Glycogenin

Figure 1. A cross-sectional view of glycogen with the glycogenin dimer remaining covalently attached to the non-reducing end in the centre of the globule.

Introduction

Glycogenin (Glycogenin glucosyltransferase, EC 2.4.1.186) is a transferase responsible for the biosynthesis of glycogen; an important storage form of glucose in the body. It is a unique enzyme in that it is primer, substrate, catalyst, and product of its enzymatic reaction and extension process of glycogen biosynthesis. This is initiated by its ability to transfer glucose from UDP-glucose to form an oligosaccharide of glucose units that is covalently attached to itself at Tyr-194 in a multistep reaction mechanism ^[1]. It is placed in glycosyltransferase family 8 becuase it contains highly conserved motifs that are common to glycosyltransferases such as lipopolysaccharide glucose and galactose transferases and galactinol synthases ^[2].

Structure Overview

Glycogenin is found to exist in both dimeric and decameric forms. While the dimeric form has been identified as the physiological relevant active form, the attractive, star-like decameric form (pentamer of dimers) is likely a result of high enzyme concentration that is required for crystallization; the structure doesn't fit into the structural and kinetic model of self-glucosylation due to the monomeric confinement of the active sites ^[1]. The unit contains a single domain with a mixed containing a six-stranded and three-stranded beta-sheet; surrounded by alpha-helices in what resembles a four-layered alpha/beta sandwich around the where Biosynthesis is initiated ^[1]. The highly conserved DxD motif, for the coordination of the catalytic divalent cation (Mn2+), and the N-terminal beta-alpha-beta Rossman fold-like domains are both common to nucleotide-binding domains in similar glycosyltransferases ^[1].

Protein Function

(PDB entry 1ll2).

UDP-alpha-D-glucose + glycogenin <-> UDP + alpha-D-glucosylglycogenin

The glycogenin binds at the Tyr-194 in and then the enzyme is primed for extension by subsequent UDP-glucose additions for glycogen formation. The glucosyltransferase activity of glycogenin catalyzes the addition of subsequent UDP-glucose monomers to form a glucose polymer roughly 7 residues long. The reaction is then joined by the enzyme glycogen synthase which continues the α-1,4-glycosidic elongation of the glucose polymers, and glycogen branching enzyme that catalyzes α-1,6-glycosidic branch formation of the glycogen.
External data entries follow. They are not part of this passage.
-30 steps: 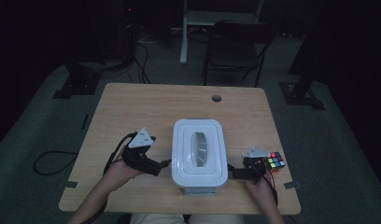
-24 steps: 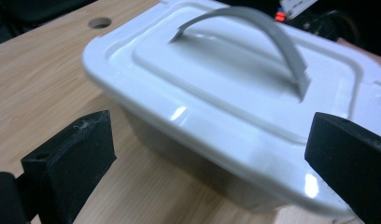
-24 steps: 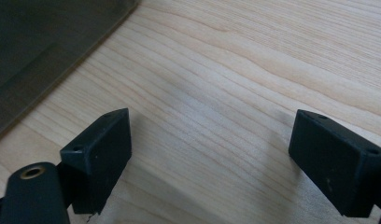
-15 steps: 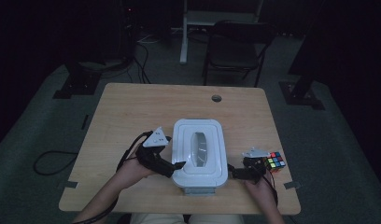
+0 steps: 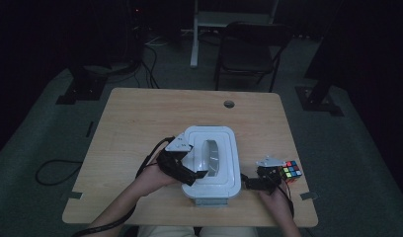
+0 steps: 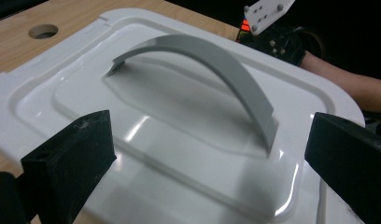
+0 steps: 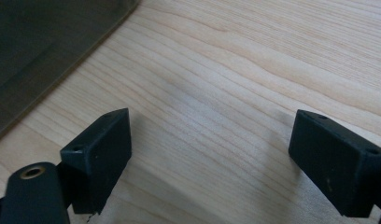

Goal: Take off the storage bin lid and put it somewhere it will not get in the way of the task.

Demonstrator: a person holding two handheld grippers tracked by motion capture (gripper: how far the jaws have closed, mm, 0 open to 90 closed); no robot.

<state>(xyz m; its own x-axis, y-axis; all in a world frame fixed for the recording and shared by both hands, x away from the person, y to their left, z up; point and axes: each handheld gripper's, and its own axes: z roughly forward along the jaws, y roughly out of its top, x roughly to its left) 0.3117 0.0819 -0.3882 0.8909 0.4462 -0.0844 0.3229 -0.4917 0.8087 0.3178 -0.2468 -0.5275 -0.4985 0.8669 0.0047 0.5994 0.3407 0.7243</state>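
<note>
The white rectangular plastic container [image 5: 213,166] with its glossy lid and arched grey handle [image 6: 212,70] sits at the near middle of the light wooden table [image 5: 140,123], and my left gripper [image 5: 198,174] hovers over the lid's near left corner, jaws spread wide with nothing between them and the handle just ahead of them. My right gripper [image 5: 250,182] is low over bare wood just to the right of the container, its jaws also spread wide and empty. Just behind that gripper, touching or nearly so, lies a multicoloured puzzle cube [image 5: 291,170].
</note>
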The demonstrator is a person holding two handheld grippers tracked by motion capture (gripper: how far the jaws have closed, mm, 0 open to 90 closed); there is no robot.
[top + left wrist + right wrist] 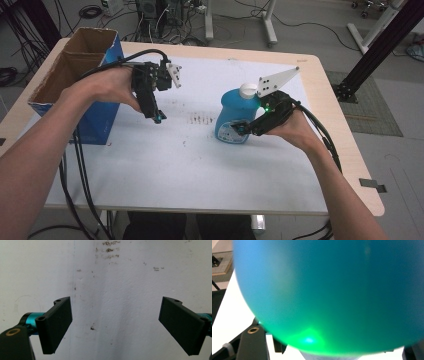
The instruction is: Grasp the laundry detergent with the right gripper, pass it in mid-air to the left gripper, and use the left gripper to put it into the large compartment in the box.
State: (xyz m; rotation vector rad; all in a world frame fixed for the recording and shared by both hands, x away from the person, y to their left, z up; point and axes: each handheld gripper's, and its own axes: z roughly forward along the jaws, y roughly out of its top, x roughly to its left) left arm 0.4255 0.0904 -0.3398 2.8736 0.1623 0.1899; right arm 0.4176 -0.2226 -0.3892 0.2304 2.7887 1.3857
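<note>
A blue plastic bottle (231, 114) with a white cap (247, 90) stands right of centre on the white mat (200, 160). My right gripper (243, 128) reaches in from the right and is shut on the bottle's lower body. In the right gripper view the blue bottle (332, 290) presses close to the camera, with one black finger (252, 342) at its lower left edge. My left gripper (159, 118) hangs over the mat left of centre, pointing down. It stands open (115, 325) with nothing but stained mat between its jaws.
An open cardboard box (75, 67) with blue sides stands at the table's left edge, just beside my left hand. Dark smudges (200, 119) mark the mat between the grippers. Cables trail off the table's front left and right.
</note>
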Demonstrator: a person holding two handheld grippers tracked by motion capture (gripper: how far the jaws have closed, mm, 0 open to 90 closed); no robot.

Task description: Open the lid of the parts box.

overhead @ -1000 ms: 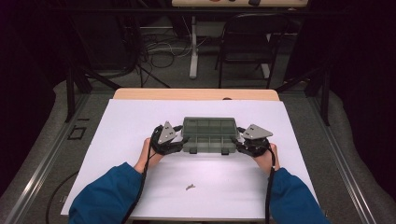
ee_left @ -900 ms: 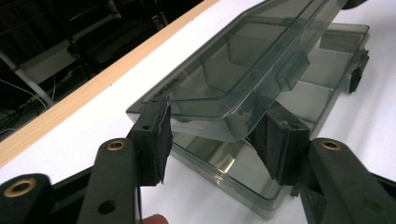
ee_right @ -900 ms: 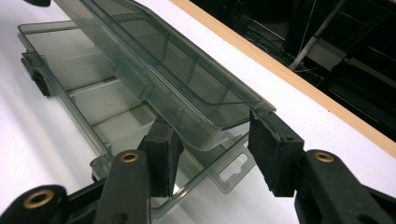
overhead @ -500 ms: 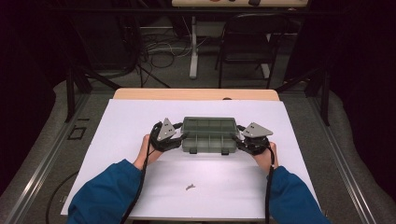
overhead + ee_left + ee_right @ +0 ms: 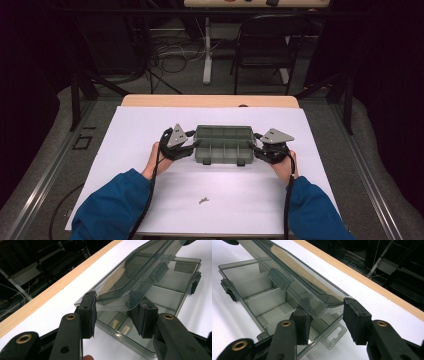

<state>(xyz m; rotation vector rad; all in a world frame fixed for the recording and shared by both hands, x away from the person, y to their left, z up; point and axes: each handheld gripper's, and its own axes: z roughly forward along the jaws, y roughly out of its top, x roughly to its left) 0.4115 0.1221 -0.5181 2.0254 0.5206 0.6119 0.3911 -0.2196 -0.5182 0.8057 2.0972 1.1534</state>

The Mn2+ cation functions as a lewis acid to stabilize the UDP leaving group and help fascilitate the transfer from the Tyr-194 to another nucleophilic intermediate acceptor, Asp-162, in a dual-step nucleophilic SN1 substitution reaction ^[1].

Protein Regulation

Glycogenin is a self-glucosylating protein that primes glycogen synthesis and the amount of glycogenin present contributes to the glycogen production and glucose storage capacity in an individual. The activity of glycogenin as the rate limiting enzyme in glycogen synthesis indicates that its activity must be subject to strict regulatory control ^[3].

Physiological Influences

Glycogenin is an important protein in terms of managing energy replenishment after glycogen depletion from prolonged physical activity. During recovery after intense exercise, glycogenin mRNA activity increases substantially in muscle to fascilitate the rapid glycogen re-synthesis by increasing the levels of glycogenin which is the backbone for the formation of proteoglycogen; remaining covalently attached to the non-reducing end in the centre of the globule that it is primes and initiates. ^[4]. Proteoglycogen granules are the initial, small form of glycogen that have roughly an equal ratio of protein to glucose content; maturing into macroglycogen, which is a larger highly branched storage form with a higher carbohydrate to protein ratio. The proteoglycogen pools are the dominant form because they are readily degraded during exercise and quickly re-sythesized during post exercise recovery when glycogenin levels are increased ^[4].

Genetics and Mutations

Glycogenin has been identified in two human isoforms. Glycogenin-1 is a 37kDa muscle isoform encoded for by the gene GYG1, whereas glycogenin-2 is the 66kDa liver isoform that is encoded by the gene GYG2 and expressed primarily in cardiac muscle ^[5]. Mutations of the GYG1 gene results in a loss of the autoglycosylation capabilities of glycogenin for initiating glycogen synthesis in muscle, which leads to problems such as cardiac arrhythmia and muscle weakness due to depleted or abnormal storage of glycogen in heart and skeletal muscle ^[5].